United States TV coverage
- Network: FOX
- Announcers: Kenny Albert play-by-play Daryl Johnston color Charissa Thompson sideline Chris Myers sideline
- Nielsen ratings: 7.8 (13.369 million, up 11%)

= 2009 Sugar Bowl =

The 2009 Allstate Sugar Bowl was the 75th annual edition of the annual college football bowl game that is part of the 2008–09 bowl season of the Bowl Championship Series (BCS) 2008 NCAA Division I FBS football season. The game was played on Friday, January 2, 2009, at the Louisiana Superdome in New Orleans, Louisiana between the Utah Utes, champions of the Mountain West Conference, and the Alabama Crimson Tide, representing the Southeastern Conference.

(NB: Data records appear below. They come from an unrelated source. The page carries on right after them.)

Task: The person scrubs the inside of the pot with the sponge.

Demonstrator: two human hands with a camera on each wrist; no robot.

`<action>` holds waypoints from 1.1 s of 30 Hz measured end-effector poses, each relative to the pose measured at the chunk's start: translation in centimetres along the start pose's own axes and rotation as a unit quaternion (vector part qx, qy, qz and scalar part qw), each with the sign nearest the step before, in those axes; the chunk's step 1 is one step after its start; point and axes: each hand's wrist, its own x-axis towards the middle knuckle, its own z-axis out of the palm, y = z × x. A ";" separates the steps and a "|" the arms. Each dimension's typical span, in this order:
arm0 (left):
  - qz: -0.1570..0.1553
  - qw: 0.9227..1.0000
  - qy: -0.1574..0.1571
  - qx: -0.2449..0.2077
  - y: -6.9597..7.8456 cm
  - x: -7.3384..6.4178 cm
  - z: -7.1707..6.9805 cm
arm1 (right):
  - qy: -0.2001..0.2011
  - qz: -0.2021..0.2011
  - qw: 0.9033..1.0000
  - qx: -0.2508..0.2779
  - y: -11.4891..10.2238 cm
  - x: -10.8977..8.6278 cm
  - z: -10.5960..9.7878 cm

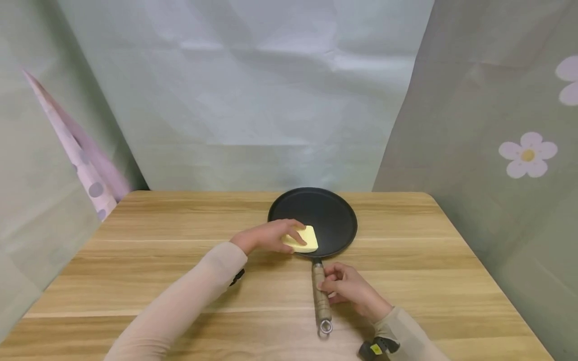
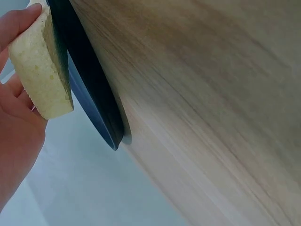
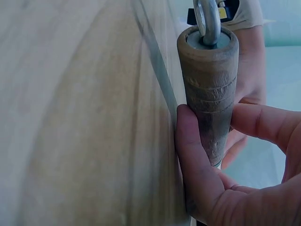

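A flat black frying pan lies near the far edge of the wooden table, its wooden handle pointing toward me. My left hand grips a pale yellow sponge over the pan's near-left rim. In the left wrist view the sponge sits between thumb and fingers, beside the pan's dark edge. My right hand holds the handle from the right side. The right wrist view shows thumb and fingers on either side of the handle, which ends in a metal ring.
The wooden table spreads out on both sides of the pan. Pale cloth hangs behind it, and a flowered sheet hangs at the right. Both wrists carry small black devices, such as the right one.
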 end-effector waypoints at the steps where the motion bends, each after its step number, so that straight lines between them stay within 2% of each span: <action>1: 0.000 1.000 0.000 -0.001 -0.1 0.1 0.0 | 0.000 0.000 1.000 -0.001 0.0 0.0 0.0; 25: -0.001 1.000 0.004 -0.021 0.0 2.4 0.8 | -0.002 0.005 1.000 -0.014 -0.2 0.1 0.0; 33: 0.005 0.999 0.017 -0.029 0.0 2.9 1.4 | -0.002 0.010 1.000 -0.020 -0.2 0.0 0.0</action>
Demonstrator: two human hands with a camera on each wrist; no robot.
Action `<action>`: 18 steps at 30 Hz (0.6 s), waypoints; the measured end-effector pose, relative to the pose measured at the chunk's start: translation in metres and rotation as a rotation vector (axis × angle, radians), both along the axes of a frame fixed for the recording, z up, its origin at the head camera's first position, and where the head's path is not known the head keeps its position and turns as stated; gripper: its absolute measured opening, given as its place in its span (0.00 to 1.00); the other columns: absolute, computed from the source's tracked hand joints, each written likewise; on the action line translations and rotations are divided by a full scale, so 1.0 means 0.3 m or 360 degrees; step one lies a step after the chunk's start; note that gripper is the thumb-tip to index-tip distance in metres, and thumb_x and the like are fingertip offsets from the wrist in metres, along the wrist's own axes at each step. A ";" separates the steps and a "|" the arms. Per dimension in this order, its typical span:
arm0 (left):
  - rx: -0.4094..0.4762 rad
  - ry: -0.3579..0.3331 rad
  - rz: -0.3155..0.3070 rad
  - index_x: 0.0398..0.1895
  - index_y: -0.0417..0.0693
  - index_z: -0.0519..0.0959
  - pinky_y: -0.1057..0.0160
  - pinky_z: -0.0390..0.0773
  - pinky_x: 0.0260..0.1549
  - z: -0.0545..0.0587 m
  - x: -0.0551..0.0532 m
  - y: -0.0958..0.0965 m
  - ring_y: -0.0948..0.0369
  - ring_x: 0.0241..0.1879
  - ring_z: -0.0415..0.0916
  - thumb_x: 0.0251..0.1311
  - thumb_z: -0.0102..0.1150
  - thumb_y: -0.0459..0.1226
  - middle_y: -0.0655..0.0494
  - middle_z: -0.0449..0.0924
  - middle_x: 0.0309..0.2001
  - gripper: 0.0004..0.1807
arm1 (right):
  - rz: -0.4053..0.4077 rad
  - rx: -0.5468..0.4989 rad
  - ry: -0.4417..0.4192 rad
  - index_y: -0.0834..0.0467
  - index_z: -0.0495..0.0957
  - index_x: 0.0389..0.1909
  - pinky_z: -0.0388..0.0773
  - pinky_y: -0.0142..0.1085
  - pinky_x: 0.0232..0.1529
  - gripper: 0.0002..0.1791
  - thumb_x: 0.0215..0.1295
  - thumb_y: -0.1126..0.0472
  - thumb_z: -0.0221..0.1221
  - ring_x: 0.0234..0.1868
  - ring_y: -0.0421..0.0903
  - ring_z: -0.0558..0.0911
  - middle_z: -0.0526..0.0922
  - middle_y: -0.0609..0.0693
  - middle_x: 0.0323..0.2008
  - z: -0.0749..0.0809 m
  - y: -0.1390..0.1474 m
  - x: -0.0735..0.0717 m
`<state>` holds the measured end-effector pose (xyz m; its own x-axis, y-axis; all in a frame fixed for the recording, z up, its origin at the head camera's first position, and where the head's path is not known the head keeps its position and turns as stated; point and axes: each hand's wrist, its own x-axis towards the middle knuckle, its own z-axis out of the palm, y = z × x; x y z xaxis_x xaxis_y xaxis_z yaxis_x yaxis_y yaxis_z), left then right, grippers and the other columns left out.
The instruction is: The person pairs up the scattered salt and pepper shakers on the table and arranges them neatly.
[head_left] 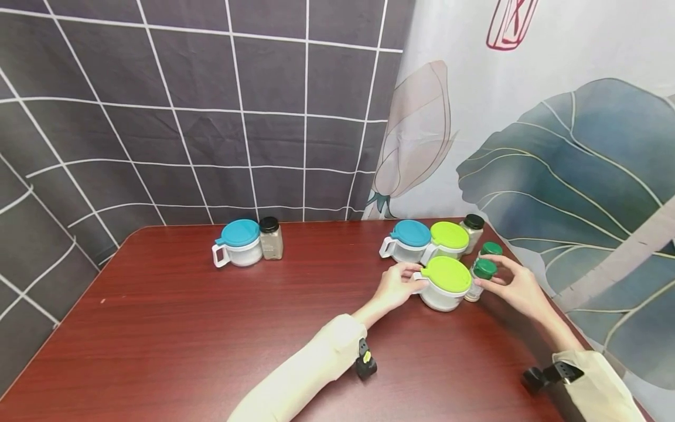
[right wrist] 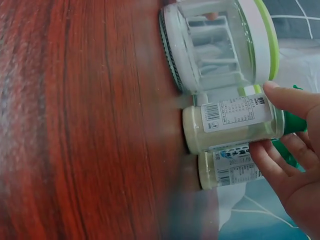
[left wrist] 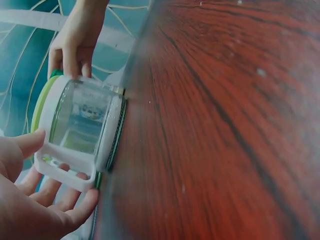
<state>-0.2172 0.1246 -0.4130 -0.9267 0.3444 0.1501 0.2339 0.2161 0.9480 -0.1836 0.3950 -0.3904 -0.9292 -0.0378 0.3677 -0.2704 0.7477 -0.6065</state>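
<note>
My left hand (head_left: 398,287) holds the white handle (left wrist: 65,167) of a clear seasoning jar with a lime-green lid (head_left: 447,274), thumb on one side and fingers on the other. Beside that jar, my right hand (head_left: 519,288) pinches a green-capped spice bottle (right wrist: 232,122) near its cap, between thumb and finger. This bottle has a white printed label and pale contents. A second green-capped spice bottle (right wrist: 232,167) stands right behind it, close to my fingers. Both bottles and the jar stand upright on the table. The jar looks see-through in the wrist views.
Behind the held jar stand a blue-lidded jar (head_left: 411,234), another lime-lidded jar (head_left: 449,235) and a black-capped bottle (head_left: 472,231). Farther left on the red-brown table (head_left: 211,334) are a blue-lidded jar (head_left: 239,240) and a black-capped bottle (head_left: 271,240). Curtains hang behind the table.
</note>
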 end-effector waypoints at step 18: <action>-0.0048 0.0033 0.0093 0.43 0.40 0.82 0.77 0.75 0.32 -0.007 0.003 0.018 0.63 0.36 0.82 0.55 0.68 0.38 0.49 0.86 0.39 0.15 | -0.0080 0.0072 -0.0064 0.61 0.75 0.55 0.74 0.24 0.31 0.29 0.51 0.57 0.71 0.33 0.24 0.75 0.70 0.20 0.34 0.011 -0.004 0.002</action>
<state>-0.2164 0.1301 -0.4152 -0.9421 0.2948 0.1598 0.2396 0.2584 0.9359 -0.1831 0.3937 -0.3870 -0.9444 -0.0062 0.3288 -0.2076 0.7867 -0.5814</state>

The Sugar Bowl usually takes the champion of the SEC and pits them against an At-Large BCS team. However, with the 2008 SEC Champion, Florida Gators being selected to play for the national championship game, the Sugar Bowl selected two At-Large BCS teams. The bowl kept their traditional ties with the Southeastern Conference for the second consecutive year though, in selecting the Alabama Crimson Tide with an at-large selection.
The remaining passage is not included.